#### What the exercise asks
Take the data from its first line. Print each line exactly until the line containing "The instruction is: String" has been printed too.

Start of Given information

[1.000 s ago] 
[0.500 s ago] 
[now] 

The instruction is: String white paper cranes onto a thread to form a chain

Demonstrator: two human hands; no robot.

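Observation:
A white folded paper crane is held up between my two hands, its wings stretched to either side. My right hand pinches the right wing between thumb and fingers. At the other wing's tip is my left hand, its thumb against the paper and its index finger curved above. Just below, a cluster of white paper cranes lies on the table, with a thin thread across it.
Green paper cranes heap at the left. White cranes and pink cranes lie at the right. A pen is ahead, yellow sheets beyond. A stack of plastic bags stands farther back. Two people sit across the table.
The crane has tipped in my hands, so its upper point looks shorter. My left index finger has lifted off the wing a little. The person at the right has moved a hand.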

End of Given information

#### Task result
[1.000 s ago] 
[0.500 s ago] 
[now] 

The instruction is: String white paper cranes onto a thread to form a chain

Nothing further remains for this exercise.